*** Opening Provided material ***

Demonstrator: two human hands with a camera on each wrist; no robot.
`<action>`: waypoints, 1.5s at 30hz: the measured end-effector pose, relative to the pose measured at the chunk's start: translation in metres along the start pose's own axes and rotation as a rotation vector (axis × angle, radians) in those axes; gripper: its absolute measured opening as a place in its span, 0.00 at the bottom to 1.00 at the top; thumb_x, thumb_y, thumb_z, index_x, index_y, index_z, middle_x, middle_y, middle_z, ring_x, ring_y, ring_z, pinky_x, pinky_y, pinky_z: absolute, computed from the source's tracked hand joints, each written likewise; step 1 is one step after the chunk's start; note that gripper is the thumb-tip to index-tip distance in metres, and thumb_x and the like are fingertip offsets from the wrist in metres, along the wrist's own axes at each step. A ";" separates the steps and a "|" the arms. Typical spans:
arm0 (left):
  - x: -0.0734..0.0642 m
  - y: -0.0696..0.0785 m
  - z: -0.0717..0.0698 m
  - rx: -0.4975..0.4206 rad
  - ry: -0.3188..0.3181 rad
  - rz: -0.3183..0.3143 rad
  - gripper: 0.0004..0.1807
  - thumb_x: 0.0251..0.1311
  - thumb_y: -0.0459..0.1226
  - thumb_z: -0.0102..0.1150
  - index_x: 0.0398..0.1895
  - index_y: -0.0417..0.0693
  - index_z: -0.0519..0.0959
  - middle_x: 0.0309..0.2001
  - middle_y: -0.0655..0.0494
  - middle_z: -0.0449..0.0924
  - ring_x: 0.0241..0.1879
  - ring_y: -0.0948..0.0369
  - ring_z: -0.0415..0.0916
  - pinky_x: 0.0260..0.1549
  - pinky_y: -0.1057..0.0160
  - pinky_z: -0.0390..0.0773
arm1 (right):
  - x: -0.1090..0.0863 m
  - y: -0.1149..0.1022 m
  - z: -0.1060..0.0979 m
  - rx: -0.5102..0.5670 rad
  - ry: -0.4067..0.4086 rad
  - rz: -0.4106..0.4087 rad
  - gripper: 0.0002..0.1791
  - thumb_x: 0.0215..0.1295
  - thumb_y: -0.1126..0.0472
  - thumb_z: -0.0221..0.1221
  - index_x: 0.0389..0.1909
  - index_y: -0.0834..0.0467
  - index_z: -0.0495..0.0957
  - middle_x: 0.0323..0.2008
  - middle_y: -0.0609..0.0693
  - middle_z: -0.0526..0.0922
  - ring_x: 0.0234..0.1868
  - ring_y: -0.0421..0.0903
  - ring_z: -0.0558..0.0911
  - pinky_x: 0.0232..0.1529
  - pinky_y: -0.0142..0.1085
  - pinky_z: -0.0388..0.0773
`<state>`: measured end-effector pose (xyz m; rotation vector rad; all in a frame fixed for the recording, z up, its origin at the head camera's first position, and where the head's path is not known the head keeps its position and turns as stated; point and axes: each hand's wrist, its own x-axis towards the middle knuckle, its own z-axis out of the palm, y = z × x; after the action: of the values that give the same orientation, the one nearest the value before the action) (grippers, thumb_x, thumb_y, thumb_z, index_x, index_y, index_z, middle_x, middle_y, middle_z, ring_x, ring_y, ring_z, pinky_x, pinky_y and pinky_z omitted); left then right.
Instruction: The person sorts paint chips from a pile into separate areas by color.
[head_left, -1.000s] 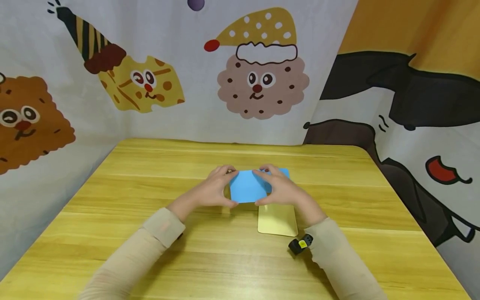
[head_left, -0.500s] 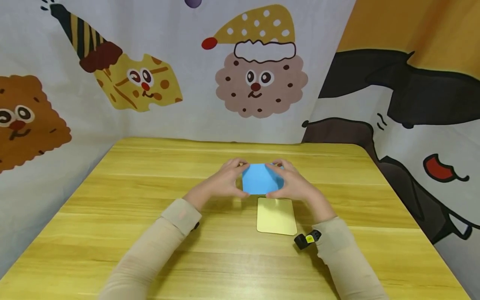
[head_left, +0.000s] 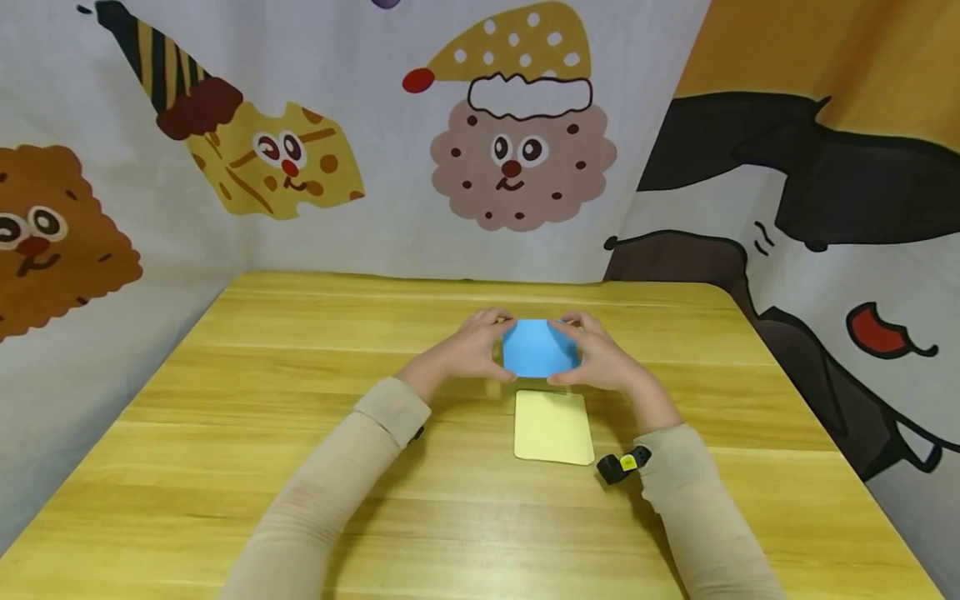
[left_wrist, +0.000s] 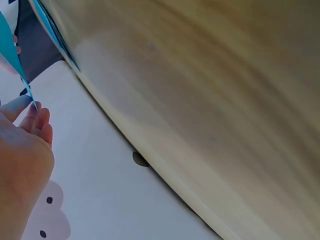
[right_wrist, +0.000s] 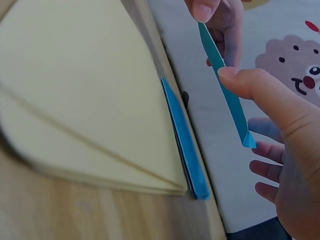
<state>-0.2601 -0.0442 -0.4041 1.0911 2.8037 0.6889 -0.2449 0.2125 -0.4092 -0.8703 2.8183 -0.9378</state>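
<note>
Both hands hold a blue card [head_left: 540, 348] upright above the table, in the middle of the head view. At its left edge, my left hand [head_left: 472, 348] pinches it between thumb and fingers, as the left wrist view shows close up. My right hand [head_left: 600, 358] grips the right side, thumb [right_wrist: 250, 82] on the near face, fingers behind. Just nearer than the hands lies a pale yellow stack of cards [head_left: 553, 427] with rounded corners. A second blue pile [right_wrist: 185, 145] lies flat beyond the yellow stack in the right wrist view; the held card hides it from the head view.
The wooden table [head_left: 300, 350] spreads around the cards. Behind it hangs a white cloth [head_left: 390, 233] printed with cartoon biscuits. A small black device [head_left: 622, 465] is at the right cuff.
Both hands have carried the blue card to the right and farther from me. It now covers the other blue pile in the head view, and the yellow stack has come fully into sight.
</note>
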 end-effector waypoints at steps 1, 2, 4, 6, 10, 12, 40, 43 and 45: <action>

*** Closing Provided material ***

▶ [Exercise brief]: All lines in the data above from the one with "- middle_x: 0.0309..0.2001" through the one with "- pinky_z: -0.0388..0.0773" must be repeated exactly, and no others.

▶ [Answer space]:
  - middle_x: 0.0309..0.2001
  - middle_y: -0.0655..0.0494
  - middle_z: -0.0449..0.0924
  - ring_x: 0.0241..0.1879
  - ring_y: -0.0948..0.0369
  - ring_z: -0.0415..0.0916
  - pinky_x: 0.0260..0.1549
  - pinky_y: -0.1057..0.0160
  - pinky_z: -0.0390..0.0773
arm1 (right):
  - x: -0.1090..0.0863 m
  - y: -0.1149..0.1022 m
  - z: -0.1060..0.0979 m
  - rx: -0.5102..0.5670 rad
  - ry: -0.4067..0.4086 rad
  - rz: -0.4106..0.4087 rad
  - gripper: 0.0002..0.1791
  - thumb_x: 0.0215..0.1295
  - thumb_y: -0.1126..0.0472
  - thumb_z: -0.0221..0.1221
  - index_x: 0.0389..0.1909
  - index_y: -0.0834..0.0467
  - index_z: -0.0495..0.0957
  - middle_x: 0.0323..0.2008
  - middle_y: -0.0609..0.0693
  - middle_z: -0.0526..0.0922
  - ring_x: 0.0234..0.1868
  - ring_y: -0.0421..0.0903
  - ring_z: -0.0558..0.0911
  - pinky_x: 0.0232..0.1529
  - pinky_y: -0.0142..0.1085
  - pinky_z: -0.0388..0.0773

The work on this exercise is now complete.